Version: Next 🚧

How It Works

The platform is built around a pipeline that moves data from external API sources into a database, and then acts on that data through optimization and forecasting. Each stage of the pipeline is managed by a dedicated Kubernetes operator or service, coordinated through custom resources.

Data Collection: Exporters and Scrapers

The fundamental unit of data collection is the ExporterScraperConfig custom resource. When one is created, the finops-operator-exporter reads its exporterConfig and scraperConfig sections and provisions three Kubernetes resources: a Deployment running a generic Prometheus exporter, a ConfigMap containing the exporter configuration mounted as a volume inside the deployment, and a Service exposing the deployment's metrics endpoint. It then creates a CR for the finops-operator-scraper, which spins up a scraper configured to periodically connect to that Service and upload the collected data to the database through the finops-database-handler.

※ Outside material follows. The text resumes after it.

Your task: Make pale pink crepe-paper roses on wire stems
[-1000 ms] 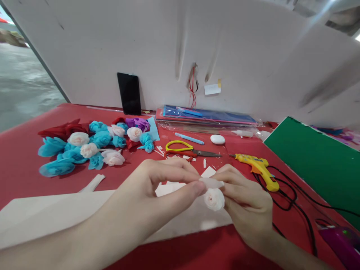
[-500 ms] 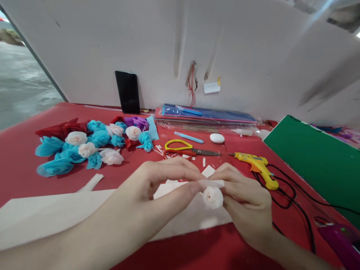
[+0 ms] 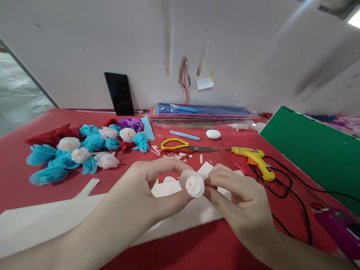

The exporter itself is a generic webservice that calls an external API on a configurable polling interval and translates the response into Prometheus-format metrics. The API endpoint is referenced via a Kubernetes Secret containing the base URL, while the path and HTTP verb are specified directly in the CR. Additional variables can be injected into the URL at runtime, including references to environment variables available inside the exporter container, for example, Kubernetes service addresses. This makes it possible to point the exporter at internal cluster services such as a Prometheus instance, in addition to external cloud provider APIs.

The metricType field controls how the exporter interprets the API response:

When set to cost, the endpoint is expected to return a FOCUS-format CSV or JSON file. The exporter parses it and exposes the cost fields as Prometheus metrics.
When set to resource, the endpoint is expected to return usage metrics according to a predefined JSON/OpenAPI schema. The additionalVariables field must include a ResourceId to link usage records back to their corresponding cost records in the database.
When set to generic, schema validation is removed entirely, allowing arbitrary data to be collected. In this mode, valueColumnIndex identifies which field contains the metric value. The column index for CSV, or the index among alphabetically sorted keys for JSON. metricName gives the metric a name that the scraper can use to select it specifically when scraping from an endpoint that exposes many metrics, such as a Prometheus API.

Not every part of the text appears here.